In 2001, she took leave from the bench, when her family moved to Mexico City where her husband worked in Shell Mexico LPG. She later studied for her master's degree in the United States. In 2003, she relocated to the United Kingdom and worked as Associate Lecturer at the University of Surrey, for seven years.

In 2010, the Ugandan Judiciary appointed her a Judge in the High Court, to work in the Anti-Corruption and Family Divisions of the Court. She conducted civil and criminal court assignments throughout Uganda. She is an expert on corruption, and has spoken widely and written extensively about the subject. In 2015, she was appointed to Uganda's Court of Appeal/Constitutional Court, where she still served until her elevation to the Supreme Court in January 2024.

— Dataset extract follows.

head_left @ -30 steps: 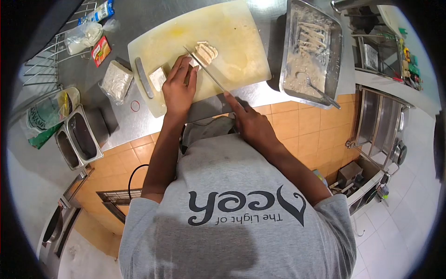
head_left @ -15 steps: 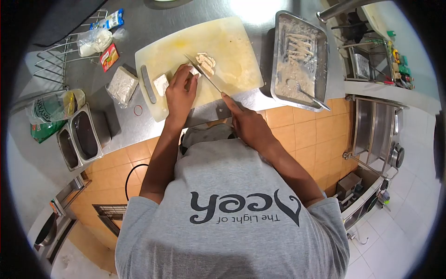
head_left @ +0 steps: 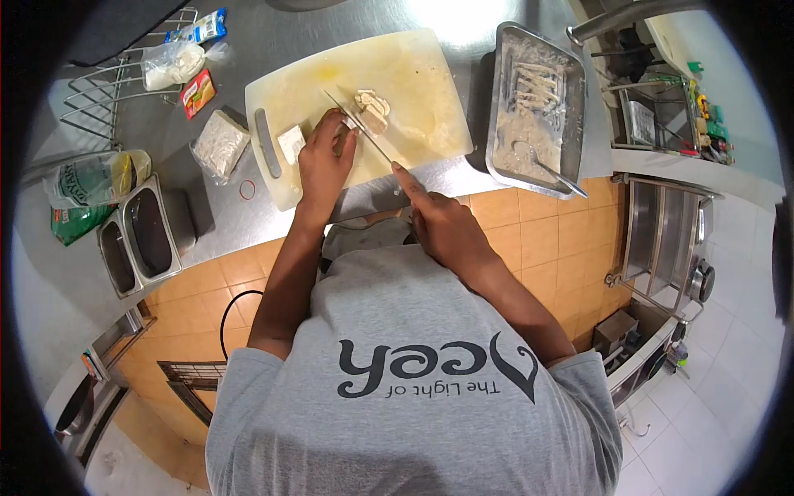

==Commissions of inquiry==
Catherine Bamugemereire has chaired three national investigations in matters of corruption in government departments: (a) the tribunal that examined Kampala Capital City Authority, from June 2013 until November 2013. (b) the inquiry into the Uganda National Roads Authority, from June 2015 until January 2016 and (c) the Commission of Inquiry into land grabbing and land wrangles in Uganda's Land Sector, that started in 2017.

==Family==
She is married to George Bamugemereire and they have children.

==Honors==
In 2017, Southern Methodist University bestowed on her the Distinguished Global Alumni Award, in recognition of her body of work.